What to do
Reproduce the material below line by line, beginning with its first line and ending with the line that contains "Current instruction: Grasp"; leave out pictures.

Top of Data below

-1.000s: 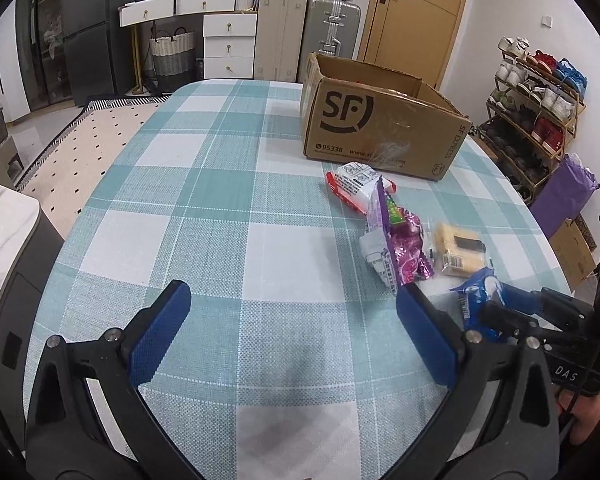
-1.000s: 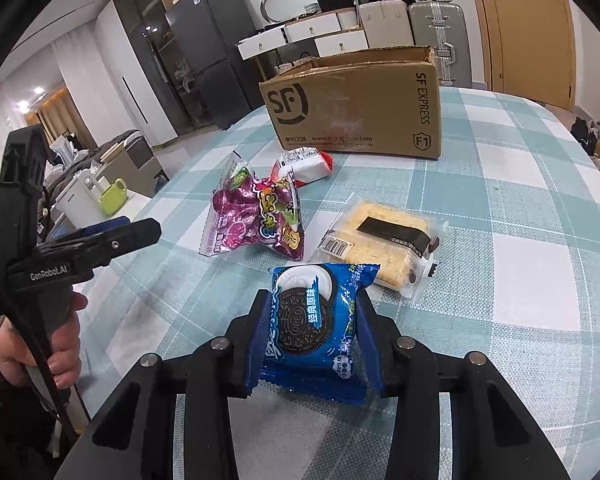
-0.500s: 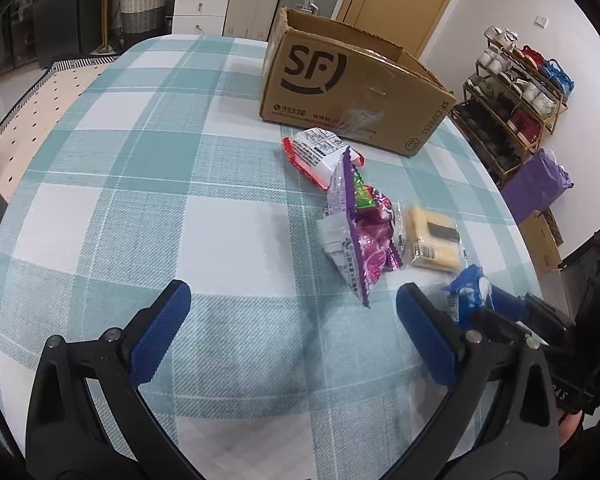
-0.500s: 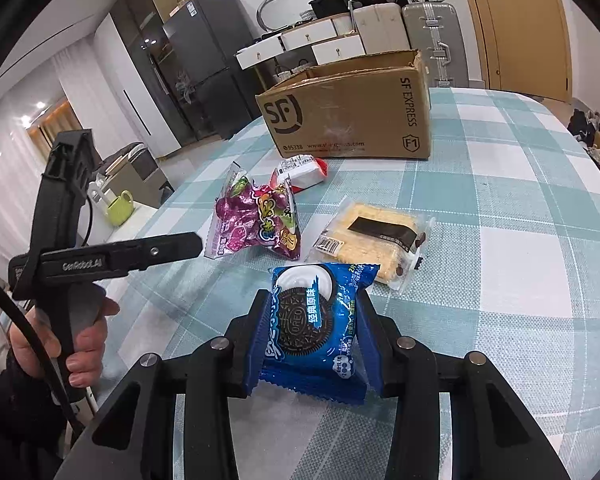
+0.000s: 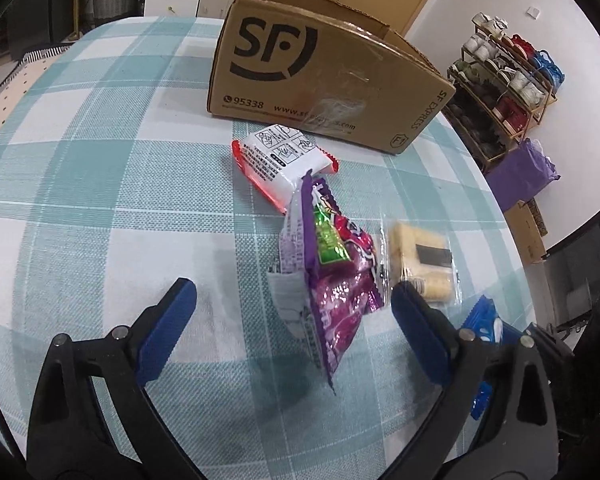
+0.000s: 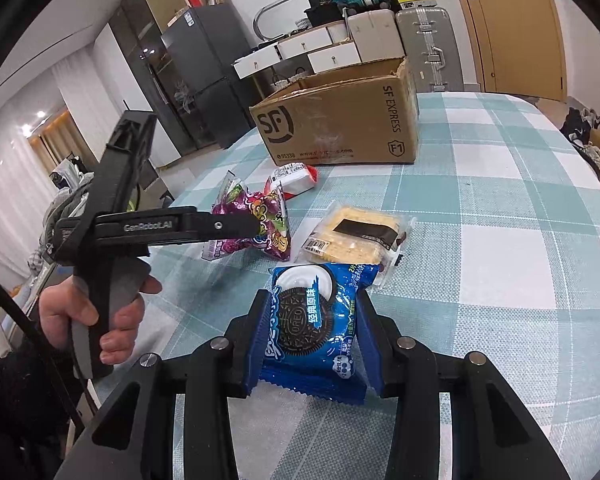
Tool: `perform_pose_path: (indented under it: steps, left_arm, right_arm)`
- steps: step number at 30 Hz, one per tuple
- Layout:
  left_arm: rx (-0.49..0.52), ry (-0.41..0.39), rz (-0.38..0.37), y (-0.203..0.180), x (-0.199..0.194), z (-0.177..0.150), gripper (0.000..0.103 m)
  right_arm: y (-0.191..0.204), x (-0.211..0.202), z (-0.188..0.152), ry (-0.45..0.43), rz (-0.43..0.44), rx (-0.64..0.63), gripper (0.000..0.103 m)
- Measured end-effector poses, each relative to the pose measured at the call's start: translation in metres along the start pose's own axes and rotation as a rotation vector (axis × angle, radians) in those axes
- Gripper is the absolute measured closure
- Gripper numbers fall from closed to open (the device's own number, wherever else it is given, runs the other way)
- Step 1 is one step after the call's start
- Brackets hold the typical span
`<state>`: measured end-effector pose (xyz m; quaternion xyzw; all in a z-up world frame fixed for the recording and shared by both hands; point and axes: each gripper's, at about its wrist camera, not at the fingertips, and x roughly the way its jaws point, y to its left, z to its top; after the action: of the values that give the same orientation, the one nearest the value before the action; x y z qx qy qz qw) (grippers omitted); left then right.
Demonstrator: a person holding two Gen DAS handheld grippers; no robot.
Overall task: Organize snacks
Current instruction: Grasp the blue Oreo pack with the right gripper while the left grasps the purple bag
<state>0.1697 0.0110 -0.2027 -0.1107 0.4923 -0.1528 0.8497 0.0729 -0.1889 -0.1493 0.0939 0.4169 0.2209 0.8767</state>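
since a second ago my left gripper (image 5: 288,304) is swinging in over the purple candy bag (image 5: 332,276), jaws wide and starting to close, the bag lying between them untouched. my right gripper (image 6: 312,332) is pinching the blue oreo pack (image 6: 314,320). nothing looks boxed yet as far as i can see: the red-edged packet (image 5: 278,160) at twelve o'clock of the bag and the yellow cake pack (image 5: 420,260) at three o'clock are waiting on the checked tablecloth (image 5: 100,200). the cardboard box (image 5: 320,76) is reading "sf", "95338", "sf express", "f1".

It looks like a home: a fridge (image 6: 204,80), suitcases (image 6: 424,44) and a shoe rack (image 5: 504,92) stand beyond the table (image 5: 100,200), ahead of the grippers.
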Motion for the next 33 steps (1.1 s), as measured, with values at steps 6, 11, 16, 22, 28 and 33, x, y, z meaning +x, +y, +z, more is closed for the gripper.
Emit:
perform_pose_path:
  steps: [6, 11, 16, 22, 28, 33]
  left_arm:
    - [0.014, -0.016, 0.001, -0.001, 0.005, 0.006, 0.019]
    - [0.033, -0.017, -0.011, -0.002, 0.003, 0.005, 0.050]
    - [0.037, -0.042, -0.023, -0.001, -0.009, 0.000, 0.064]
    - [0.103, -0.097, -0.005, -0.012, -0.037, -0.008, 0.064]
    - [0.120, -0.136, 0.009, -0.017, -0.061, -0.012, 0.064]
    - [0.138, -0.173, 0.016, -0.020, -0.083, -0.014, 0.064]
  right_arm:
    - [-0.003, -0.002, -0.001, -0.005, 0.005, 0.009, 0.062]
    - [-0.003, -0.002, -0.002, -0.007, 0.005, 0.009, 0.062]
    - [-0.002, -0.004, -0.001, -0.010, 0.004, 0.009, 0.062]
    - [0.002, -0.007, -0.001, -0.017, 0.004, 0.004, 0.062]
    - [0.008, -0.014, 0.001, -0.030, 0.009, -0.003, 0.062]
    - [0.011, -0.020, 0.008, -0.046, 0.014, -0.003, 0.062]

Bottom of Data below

Answer to the problem
-1.000s: 
-1.000s: 
-0.500s: 
-0.500s: 
+0.000s: 
+0.000s: 
Tool: `perform_pose_path: (indented under it: steps, left_arm, right_arm)`
- steps: step number at 30 Hz, one per tuple
- Layout:
  left_arm: rx (-0.49..0.52), ry (-0.41..0.39), rz (-0.38..0.37), y (-0.203..0.180), x (-0.199..0.194), z (-0.177..0.150), gripper (0.000..0.103 m)
  right_arm: y (-0.191..0.204), x (-0.211..0.202), z (-0.188..0.152), ry (-0.45..0.43), rz (-0.43..0.44), rx (-0.64..0.63), gripper (0.000..0.103 m)
- Measured end-effector poses, each relative to the pose measured at the call's start: translation in metres along the start pose's own axes and rotation as a rotation vector (axis × angle, radians) in those axes
- Gripper is the absolute measured closure
- Gripper numbers fall from closed to open (the device's own number, wherever else it is given, runs the other way)
- Step 1 is one step after the call's start
- Brackets hold the typical span
`<state>`: measured end-effector pose (xyz m; quaternion xyzw; all in a z-up world frame fixed for the recording and shared by both hands; point and axes: each gripper's, at about its wrist camera, not at the fingertips, and x roughly the way its jaws point, y to its left, z to its top; after the action: of the values that give the same orientation, the one nearest the value before the action; x y z qx qy qz qw) (grippers omitted); left then right.
Demonstrator: a person holding two Gen DAS handheld grippers; no robot.
Overall task: Organize snacks
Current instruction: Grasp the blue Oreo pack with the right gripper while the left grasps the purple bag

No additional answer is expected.